The Galaxy’s Romance

September 2, 2011

The Galaxy’s Romance
David Landon

At every second that your words are left unsaid,
leaves me to break.
At every moment’s passing that you are still not by my side,
leaves me at a universe away from you.
Love thee with each breath taken,
yet I choke on the emptiness you left me.

Pray For Laura

June 12, 2011

Pray For Laura
David Landon

Please my friend,
There’ll be more time for you,
or my heart will be cold as ice.
Don’t think of it trice.
Just open your eyes
Please my friend
Don’t let this be
Listen to me
Look at me
Don’t you dare leave me
Please my friend!
Open your eyes.

This poem is dedicated to my friend, Laura,
who was hit by drunk driver in February and went into a coma.
She is awake now and is working on a full recovery.
I prayed for her every night. Please get better soon, Laura.
Follow her recovery here:
Caringbridge-Laura

Is It Possible? I Won’t Allow It
David Landon

Is it possible to love when my heart won’t allow it?
Is it possible to get close when my walls won’t allow it?
Is it possible to care when my soul won’t allow it?
Is it possible to smile when my depression won’t allow it?

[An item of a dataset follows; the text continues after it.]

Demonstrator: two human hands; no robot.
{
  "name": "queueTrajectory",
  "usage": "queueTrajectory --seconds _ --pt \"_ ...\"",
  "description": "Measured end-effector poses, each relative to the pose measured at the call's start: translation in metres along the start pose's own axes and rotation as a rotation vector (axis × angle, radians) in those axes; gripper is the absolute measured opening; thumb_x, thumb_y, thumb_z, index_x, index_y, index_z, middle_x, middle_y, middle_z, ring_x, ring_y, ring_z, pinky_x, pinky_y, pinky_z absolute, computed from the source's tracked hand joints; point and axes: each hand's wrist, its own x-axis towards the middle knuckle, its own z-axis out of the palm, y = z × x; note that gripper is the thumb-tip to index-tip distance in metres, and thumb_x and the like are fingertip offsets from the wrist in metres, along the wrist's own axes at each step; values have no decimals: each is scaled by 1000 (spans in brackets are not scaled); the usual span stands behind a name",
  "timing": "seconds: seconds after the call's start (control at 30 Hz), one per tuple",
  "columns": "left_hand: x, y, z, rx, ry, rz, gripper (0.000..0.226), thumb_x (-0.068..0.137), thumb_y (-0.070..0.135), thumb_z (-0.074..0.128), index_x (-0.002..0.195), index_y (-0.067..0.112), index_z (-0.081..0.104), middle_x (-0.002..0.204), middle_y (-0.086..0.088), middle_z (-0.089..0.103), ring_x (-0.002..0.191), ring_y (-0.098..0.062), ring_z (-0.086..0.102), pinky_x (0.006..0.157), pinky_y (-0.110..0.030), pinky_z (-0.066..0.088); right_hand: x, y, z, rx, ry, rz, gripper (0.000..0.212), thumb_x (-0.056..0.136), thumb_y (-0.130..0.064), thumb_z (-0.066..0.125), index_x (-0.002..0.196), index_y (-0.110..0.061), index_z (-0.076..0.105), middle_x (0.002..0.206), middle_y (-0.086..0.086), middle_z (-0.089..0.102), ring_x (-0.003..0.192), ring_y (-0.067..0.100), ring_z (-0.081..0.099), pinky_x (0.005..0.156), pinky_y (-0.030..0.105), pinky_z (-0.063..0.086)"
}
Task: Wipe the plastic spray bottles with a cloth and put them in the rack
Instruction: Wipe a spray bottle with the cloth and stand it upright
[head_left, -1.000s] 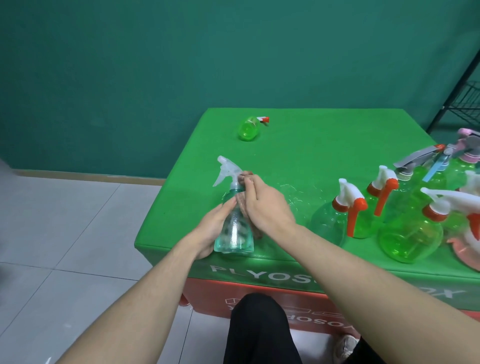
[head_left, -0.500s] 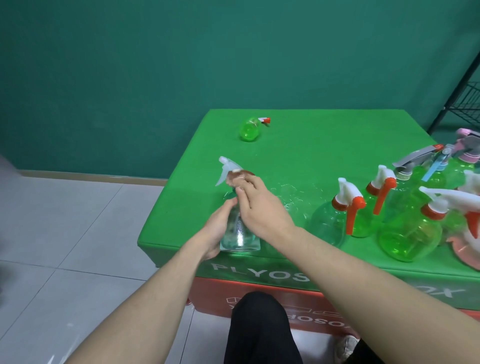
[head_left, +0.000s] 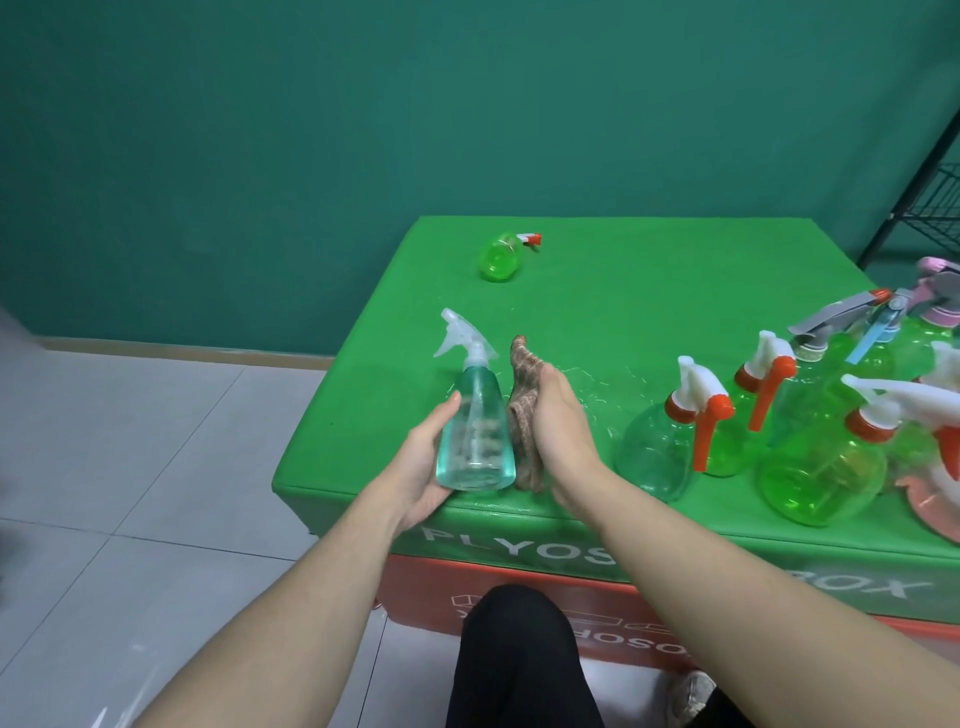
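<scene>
A clear teal spray bottle (head_left: 475, 434) with a white trigger head stands tilted near the front left of the green table (head_left: 613, 291). My left hand (head_left: 423, 470) grips its lower body from the left. My right hand (head_left: 558, 423) holds a brown cloth (head_left: 523, 405) against the bottle's right side. The black wire rack (head_left: 930, 192) shows at the far right edge.
Several green spray bottles (head_left: 670, 441) with white and orange triggers crowd the table's right side. One small green bottle (head_left: 501, 255) lies on its side at the back left. A pink item (head_left: 935, 499) sits at the right edge. Grey floor tiles lie to the left.
My right hand has slid with the cloth from the bottle's neck down to its right side, uncovering the trigger head. The bottle has tilted a little in my left hand.
</scene>
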Motion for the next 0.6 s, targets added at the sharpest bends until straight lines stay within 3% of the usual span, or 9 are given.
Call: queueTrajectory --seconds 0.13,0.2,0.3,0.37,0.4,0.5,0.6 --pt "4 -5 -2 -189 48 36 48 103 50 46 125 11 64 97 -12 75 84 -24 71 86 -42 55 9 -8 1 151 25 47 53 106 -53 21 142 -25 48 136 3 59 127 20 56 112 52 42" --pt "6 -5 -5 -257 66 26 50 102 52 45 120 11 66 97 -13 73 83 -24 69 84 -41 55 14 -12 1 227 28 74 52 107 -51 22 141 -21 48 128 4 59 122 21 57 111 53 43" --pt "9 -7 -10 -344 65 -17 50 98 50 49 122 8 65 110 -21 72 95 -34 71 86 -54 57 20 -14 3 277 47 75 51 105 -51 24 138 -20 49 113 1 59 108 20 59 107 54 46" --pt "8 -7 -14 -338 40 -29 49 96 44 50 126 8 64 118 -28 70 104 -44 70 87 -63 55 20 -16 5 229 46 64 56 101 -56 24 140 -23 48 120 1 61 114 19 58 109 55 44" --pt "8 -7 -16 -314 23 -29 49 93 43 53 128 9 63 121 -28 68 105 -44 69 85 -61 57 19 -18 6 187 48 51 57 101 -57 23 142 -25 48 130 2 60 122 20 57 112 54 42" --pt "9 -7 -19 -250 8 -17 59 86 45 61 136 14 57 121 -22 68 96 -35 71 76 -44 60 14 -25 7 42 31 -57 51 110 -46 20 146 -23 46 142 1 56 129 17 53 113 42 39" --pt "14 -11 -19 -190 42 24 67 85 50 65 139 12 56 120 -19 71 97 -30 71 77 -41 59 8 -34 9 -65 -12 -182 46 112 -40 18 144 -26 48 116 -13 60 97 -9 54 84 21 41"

In the end I sit alone because of this,
At the end of the day, I put ink to paper
When its over, I drip tears down my cheek
All because I couldn’t save her.

Now I’m cursed to exile amongst a world so popular
The feeling of being alone in a crowded room
The screams I hear in silent times
The world of color, just seems so gloom.

The person I care about most has left,
And left me with a hole in my soul
A feeling that keeps me from getting close
I hurt with every thing that I can’t control

I love you more than I should,
I can’t tell you because I won’t allow it,
Everything I loved has been dispersed
Saying I love you and I care, I just have to omit.

Your Second Face is Ugly

March 28, 2011

Your Second Face is Ugly

David Landon

You think you know a person
They turn around and surprise you
With a knife in your back
Twist then enter knife number two.
You had a problem with me, kid
You should have spoken to me, kid
Instead you coward behind your second face
Man up, because what you’ve done, can’t be undid.
I’ve dealt with scumbag nation
But none of them talked behind backs,
More than you did to us
You disgust me, with your whispered verbal attacks.
Continue with your second face
As when the hourglass turned,
You will see, my former friend
Respect is not given, but earned.

Michelle Leann Jacobie-Landon
David Landon

As I lie here with no sound in the room,
I think of you, and how you are no longer here.
Your words still ring in my head,
I miss your caring love.

I worry, and you bring my mind to ease.
I become confused, and I think of your advice.
You woke me with words of positivity,
And put me to sleep with words of love.

I wonder if you are proud of me,
I read notes you wrote me before you left.
You said you were happy that I was your child,
You supported my dreams and goals.

As one more tear falls from my eye this day,
Four years after the first one fell,
The tears taste no less sorrowful,
And they feel like they never will.

I say a prayer to your grave,
I spend time talking to your urn,
I reminisce with the pictures of us,
I hold on to every last powerful memory.

I still imagine you there at each meal,
At each holiday, and at each moment of silence
You made each day, each minute, each moment great.
I miss you. I love you. I will be with you again one day.

R.I.P Mom
April 9, 1956 – February 12, 2007

That Girl Next Door

December 26, 2010

That Girl Next Door
David Landon

I can never deny being in your presence
I see your smile and I am taken back
You bring light into the darkness of my day
I am strucken by your joy of life.

Flaws exist, but yours just compliment your ways
Goals for the future, accomplishments in the past
You let nothing stop you,
I am in awe of your will.

Your beauty, your smile
Your unfathomed love and care
Your joy of each day
All things that I love about you.

You make me love each day,
You make me want to do better with my life
You’re my hero, my inspiration
You’re the person I love.

This Morning

October 23, 2010

This Morning
David Landon

This morning I didn’t want to lift my head,
I didn’t even want to get out of bed.

This morning I didn’t want to take a shower,
all I could do was listen to the clock tick another hour.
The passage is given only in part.